— Task to carry out —
Below are the records; give again exactly the line with "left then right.", the line with "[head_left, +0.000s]", and each line that lies between them, and nothing besides.
----
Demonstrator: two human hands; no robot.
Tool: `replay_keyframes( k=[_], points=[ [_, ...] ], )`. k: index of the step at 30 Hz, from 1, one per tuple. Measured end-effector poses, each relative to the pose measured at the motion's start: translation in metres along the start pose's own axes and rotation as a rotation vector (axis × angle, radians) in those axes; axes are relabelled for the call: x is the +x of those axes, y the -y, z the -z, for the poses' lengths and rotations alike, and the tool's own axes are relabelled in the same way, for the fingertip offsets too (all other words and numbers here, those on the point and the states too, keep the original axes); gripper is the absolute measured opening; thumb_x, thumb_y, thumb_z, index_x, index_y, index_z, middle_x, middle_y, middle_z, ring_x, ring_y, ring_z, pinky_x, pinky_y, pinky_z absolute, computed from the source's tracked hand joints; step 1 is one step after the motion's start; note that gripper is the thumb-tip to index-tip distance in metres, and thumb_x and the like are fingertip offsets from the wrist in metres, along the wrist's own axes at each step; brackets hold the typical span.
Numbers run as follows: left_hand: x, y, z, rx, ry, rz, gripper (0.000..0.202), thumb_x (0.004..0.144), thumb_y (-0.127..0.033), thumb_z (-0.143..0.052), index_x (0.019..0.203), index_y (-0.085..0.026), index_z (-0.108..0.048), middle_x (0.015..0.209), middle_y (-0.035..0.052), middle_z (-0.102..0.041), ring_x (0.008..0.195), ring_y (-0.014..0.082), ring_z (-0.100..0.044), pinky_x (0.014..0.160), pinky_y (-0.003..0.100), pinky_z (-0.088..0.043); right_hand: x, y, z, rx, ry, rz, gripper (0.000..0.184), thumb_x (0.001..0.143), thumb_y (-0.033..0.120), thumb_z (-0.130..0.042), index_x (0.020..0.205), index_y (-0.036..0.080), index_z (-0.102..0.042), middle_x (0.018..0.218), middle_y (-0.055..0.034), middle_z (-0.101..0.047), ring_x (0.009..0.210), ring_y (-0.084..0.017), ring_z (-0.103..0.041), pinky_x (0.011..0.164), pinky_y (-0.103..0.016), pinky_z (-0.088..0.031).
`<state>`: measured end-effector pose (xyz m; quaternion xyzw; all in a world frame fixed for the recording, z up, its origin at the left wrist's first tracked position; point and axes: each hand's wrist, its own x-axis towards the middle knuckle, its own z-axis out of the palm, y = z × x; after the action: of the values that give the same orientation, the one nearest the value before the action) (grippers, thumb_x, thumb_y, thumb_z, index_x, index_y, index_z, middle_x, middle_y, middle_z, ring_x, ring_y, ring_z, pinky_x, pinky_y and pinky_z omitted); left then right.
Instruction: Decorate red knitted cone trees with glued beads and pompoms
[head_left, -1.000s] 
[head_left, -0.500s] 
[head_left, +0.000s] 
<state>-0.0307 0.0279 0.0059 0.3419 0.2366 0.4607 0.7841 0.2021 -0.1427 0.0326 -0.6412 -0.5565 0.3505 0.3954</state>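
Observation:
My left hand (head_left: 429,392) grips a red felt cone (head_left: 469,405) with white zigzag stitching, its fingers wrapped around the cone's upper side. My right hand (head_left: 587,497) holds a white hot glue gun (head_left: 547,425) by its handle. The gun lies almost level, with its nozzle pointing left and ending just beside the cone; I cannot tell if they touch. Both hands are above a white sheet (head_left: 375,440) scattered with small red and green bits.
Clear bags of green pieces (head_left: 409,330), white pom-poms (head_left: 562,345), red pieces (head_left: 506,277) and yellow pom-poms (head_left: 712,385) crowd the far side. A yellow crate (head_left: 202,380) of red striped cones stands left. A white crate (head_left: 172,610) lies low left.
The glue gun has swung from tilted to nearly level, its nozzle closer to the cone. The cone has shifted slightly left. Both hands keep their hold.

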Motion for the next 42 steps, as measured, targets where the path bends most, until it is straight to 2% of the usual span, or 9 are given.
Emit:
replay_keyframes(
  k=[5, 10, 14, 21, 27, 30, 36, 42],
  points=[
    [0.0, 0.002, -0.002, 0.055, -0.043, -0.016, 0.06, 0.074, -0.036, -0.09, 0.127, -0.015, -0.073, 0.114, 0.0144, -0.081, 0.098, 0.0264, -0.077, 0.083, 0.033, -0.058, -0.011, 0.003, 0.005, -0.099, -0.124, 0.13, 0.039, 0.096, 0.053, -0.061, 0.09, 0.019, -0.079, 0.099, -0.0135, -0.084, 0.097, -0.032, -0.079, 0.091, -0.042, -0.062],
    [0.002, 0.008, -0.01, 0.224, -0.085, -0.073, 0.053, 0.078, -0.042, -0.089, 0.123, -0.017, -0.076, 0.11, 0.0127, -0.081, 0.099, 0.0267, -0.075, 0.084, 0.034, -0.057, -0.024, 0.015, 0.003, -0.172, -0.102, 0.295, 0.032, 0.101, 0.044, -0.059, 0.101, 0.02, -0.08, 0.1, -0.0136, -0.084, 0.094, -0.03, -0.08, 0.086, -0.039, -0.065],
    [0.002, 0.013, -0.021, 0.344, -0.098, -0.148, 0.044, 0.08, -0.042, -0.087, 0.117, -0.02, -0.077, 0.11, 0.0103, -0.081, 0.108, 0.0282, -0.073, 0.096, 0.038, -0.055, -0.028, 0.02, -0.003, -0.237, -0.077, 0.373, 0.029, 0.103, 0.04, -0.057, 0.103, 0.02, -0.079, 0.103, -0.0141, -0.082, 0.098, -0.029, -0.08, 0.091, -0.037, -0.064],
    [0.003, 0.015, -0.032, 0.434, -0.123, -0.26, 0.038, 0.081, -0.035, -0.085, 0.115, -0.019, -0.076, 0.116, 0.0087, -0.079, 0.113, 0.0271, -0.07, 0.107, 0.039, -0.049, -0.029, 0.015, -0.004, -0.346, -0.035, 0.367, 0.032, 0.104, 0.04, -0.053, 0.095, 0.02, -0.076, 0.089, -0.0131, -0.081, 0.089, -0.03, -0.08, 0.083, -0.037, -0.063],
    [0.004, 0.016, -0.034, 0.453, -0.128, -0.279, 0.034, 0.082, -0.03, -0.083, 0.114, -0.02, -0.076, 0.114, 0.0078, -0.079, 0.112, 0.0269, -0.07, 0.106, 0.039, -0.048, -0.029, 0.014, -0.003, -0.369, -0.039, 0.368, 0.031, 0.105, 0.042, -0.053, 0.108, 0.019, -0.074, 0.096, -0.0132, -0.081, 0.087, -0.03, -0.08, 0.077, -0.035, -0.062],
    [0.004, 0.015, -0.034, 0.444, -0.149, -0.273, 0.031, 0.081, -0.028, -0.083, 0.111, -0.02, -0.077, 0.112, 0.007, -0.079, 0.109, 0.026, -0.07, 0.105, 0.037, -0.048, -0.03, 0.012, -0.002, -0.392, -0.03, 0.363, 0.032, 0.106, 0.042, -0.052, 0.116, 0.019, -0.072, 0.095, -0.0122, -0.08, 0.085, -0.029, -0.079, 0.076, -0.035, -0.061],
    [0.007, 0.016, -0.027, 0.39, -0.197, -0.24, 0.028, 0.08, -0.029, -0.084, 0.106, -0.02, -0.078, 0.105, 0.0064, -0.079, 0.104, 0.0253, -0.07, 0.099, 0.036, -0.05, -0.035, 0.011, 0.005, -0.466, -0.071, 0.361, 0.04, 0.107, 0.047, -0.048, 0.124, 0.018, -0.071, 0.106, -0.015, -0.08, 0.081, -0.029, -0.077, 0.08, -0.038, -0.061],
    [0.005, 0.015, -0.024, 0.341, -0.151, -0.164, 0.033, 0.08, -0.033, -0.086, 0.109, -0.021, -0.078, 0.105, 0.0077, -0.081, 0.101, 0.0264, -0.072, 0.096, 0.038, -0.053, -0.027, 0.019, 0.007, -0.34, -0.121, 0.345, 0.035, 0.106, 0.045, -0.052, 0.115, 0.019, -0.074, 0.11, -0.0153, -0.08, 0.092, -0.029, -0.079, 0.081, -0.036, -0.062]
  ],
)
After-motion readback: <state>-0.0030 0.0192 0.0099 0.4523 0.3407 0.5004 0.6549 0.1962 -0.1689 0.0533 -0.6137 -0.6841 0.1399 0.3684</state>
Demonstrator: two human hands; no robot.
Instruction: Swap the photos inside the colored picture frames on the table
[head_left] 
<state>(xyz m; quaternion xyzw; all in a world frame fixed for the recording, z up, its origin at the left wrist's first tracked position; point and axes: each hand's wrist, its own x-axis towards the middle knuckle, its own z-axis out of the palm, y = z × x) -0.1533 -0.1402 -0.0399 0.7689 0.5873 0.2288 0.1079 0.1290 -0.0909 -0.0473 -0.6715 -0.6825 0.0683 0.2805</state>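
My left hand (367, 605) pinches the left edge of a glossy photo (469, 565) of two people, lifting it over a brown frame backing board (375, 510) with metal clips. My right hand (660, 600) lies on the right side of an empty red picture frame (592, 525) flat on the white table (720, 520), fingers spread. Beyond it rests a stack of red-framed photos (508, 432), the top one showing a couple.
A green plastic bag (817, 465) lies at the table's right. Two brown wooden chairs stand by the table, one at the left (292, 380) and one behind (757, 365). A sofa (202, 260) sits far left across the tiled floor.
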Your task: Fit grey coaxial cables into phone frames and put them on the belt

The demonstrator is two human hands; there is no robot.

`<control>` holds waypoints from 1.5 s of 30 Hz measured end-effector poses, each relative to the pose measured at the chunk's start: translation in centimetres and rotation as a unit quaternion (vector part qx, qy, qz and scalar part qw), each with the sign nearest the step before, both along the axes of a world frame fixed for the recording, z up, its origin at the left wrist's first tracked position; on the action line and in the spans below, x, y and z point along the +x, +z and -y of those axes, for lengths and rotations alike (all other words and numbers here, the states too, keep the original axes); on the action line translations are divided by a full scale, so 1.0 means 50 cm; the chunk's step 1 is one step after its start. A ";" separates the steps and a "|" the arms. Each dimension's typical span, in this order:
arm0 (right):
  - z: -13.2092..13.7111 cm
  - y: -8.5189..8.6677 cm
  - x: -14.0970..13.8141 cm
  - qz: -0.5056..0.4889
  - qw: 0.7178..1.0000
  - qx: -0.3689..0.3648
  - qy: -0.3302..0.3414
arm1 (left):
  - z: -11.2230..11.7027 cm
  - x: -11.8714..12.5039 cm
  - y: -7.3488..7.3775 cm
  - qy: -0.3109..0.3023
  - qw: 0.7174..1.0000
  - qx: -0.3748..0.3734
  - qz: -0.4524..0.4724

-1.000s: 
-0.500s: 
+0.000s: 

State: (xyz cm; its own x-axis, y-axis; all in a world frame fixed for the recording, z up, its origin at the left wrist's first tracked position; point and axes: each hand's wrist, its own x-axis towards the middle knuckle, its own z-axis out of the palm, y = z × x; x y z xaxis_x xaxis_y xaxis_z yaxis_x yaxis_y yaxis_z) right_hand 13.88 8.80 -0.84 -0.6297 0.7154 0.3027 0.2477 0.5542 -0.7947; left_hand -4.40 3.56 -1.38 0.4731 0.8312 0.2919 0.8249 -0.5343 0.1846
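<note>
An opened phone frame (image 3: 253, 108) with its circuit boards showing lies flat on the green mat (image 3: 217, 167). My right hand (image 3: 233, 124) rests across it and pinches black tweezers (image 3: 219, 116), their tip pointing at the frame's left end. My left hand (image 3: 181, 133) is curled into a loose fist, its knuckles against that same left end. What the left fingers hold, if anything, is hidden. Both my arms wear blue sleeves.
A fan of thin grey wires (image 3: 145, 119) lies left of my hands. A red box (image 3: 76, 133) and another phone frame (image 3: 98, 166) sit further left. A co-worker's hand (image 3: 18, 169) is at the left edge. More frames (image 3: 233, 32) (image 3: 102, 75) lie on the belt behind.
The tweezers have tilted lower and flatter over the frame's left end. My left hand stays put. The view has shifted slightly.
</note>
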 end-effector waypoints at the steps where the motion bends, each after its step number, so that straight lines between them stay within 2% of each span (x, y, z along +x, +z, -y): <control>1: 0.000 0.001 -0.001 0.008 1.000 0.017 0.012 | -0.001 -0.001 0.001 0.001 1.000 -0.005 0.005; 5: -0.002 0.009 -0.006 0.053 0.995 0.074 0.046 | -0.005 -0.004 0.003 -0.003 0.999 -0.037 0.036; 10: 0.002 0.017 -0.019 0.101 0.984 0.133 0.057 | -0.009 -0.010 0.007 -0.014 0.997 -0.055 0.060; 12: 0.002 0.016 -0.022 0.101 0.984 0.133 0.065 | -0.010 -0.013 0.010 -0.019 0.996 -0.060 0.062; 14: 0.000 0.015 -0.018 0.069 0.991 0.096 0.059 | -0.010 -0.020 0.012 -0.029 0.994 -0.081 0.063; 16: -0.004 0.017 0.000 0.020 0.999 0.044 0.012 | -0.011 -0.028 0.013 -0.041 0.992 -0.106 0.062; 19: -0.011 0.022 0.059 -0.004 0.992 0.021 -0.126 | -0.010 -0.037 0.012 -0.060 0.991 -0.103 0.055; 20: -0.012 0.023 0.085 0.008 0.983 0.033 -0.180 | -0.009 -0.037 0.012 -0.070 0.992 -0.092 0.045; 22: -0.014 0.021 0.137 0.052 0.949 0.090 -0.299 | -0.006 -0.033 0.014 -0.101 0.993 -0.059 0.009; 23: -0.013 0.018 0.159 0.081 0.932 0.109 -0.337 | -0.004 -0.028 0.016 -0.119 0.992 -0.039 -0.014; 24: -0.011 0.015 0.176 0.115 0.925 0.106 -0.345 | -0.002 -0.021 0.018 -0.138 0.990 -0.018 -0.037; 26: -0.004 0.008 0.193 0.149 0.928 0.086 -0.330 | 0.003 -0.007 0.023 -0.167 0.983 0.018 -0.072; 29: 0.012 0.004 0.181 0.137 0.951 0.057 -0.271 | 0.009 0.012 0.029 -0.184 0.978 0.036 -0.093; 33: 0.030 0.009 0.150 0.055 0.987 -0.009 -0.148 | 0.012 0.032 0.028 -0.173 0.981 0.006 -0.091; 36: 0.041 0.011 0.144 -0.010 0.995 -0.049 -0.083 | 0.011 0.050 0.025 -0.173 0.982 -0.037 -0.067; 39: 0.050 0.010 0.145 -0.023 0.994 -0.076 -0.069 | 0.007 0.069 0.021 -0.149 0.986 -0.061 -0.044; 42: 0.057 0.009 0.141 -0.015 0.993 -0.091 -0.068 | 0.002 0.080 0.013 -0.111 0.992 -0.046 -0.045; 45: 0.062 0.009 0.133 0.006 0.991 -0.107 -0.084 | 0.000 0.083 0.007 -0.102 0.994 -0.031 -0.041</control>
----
— Exercise result —
`<state>`: measured end-effector pose (xyz m; quaternion xyzw; all in a world frame fixed for the recording, z up, its origin at the left wrist's first tracked position; point and axes: each hand's wrist, its own x-axis towards the middle knuckle, its own z-axis out of the palm, y = z × x; after the action: of the values that give the same orientation, the one nearest the value before the action) (grippers, thumb_x, thumb_y, thumb_z, index_x, index_y, index_z, middle_x, middle_y, middle_z, ring_x, ring_y, ring_z, pinky_x, pinky_y and pinky_z omitted); left then right.
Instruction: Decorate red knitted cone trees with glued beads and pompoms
[head_left, -1.000s] 
[head_left, -0.500s] 
[head_left, +0.000s] 

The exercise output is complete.